Embedded Machine Learning Library (mllib)

This embedded machine learning library is a workspace to explore embedding computer vision machine learning algorithms. Its scope is the full supervised machine learning workflow - (acquire, annotate, train, test, optimize, deploy, validate). mllib employs a microservices arctitecture.

Mllib image segmetation using the unet network and trained using the coco dataset is shown below. The left image illustrates a human segmented validation image and right shows the results of Tensorflow training and conversion to TensorRT Float16 inference on Jetson NX. This project explores the process of creating and transforming models to performed machine learned impage processing on embedded hardware.

mllib is currently a sandbox to explore ideas and techniques. As such, it is a useful location to experiment with new techniques. It is not a stable repository with consistent interfaces.

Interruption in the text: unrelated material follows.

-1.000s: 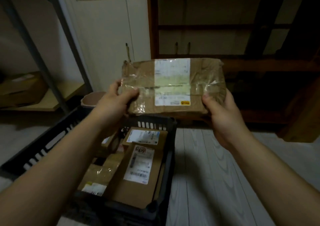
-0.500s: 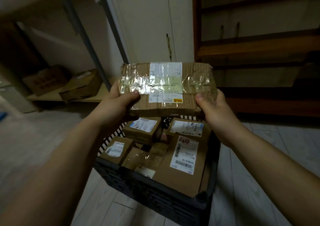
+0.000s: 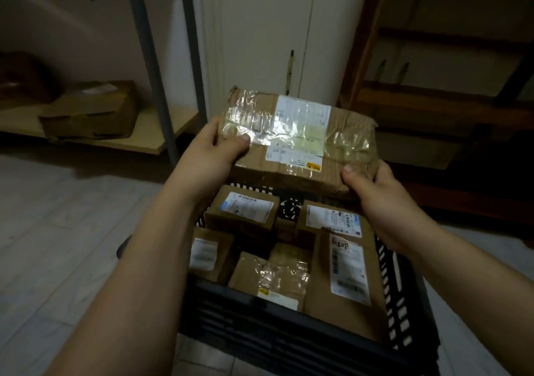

The mllib toolset includes: Tensorflow 2, Keras, Jupyter, TensorRT, TensorflowLite, Visual Studio Code, Docker, airflow, and Kubernetes. The target embedded hardware includes Jetson AGX, Jetson NX, Google Corel, and Raspberry Pi

Repository Structure

mllib directories define specific steps to perform supervised machine learning. The README.md within these subdirectories describe how to perform each step. This include:

datasets: dataset processing algorithms
networks: convolutional nural networks (CNN) used by other image processing algorithms
classify: algorithms to train and test classification networks
segment: algorithms to train and test segmentation networks
target: instructions in scripts to prepare and target PC, Jetson, Corel, and Raspberry Pi boards
serve: model inference on target platforms
utils: shared utility libraries

Process

Embedded machine learned image processing is an emerging field. Although science fiction and its close cousin, press headlines, build the impression that the area is stable and mature, this is far from the case. Consiquently, the process I recommend is very quick development cycles moving algorithms quickly from devlopment to test on the target platform. In this past, moving algorithms from a development environment to embedded hardware would have involved a complete rewrite of software in an new runtime environment, all of these target systems run linux, can execute pythion algorithms in vitualized docker environments with hardware access to powerful machine learning coprocessors. Consiquently, my embedded machine learning process is to create an algorithm and with little or no training or optimization, move it and test it in the embedded environment. This verifies the entire tool chain can handle the model structure. Once any targeting problems are rectivied, model training and optimization is improved and target performance is verified.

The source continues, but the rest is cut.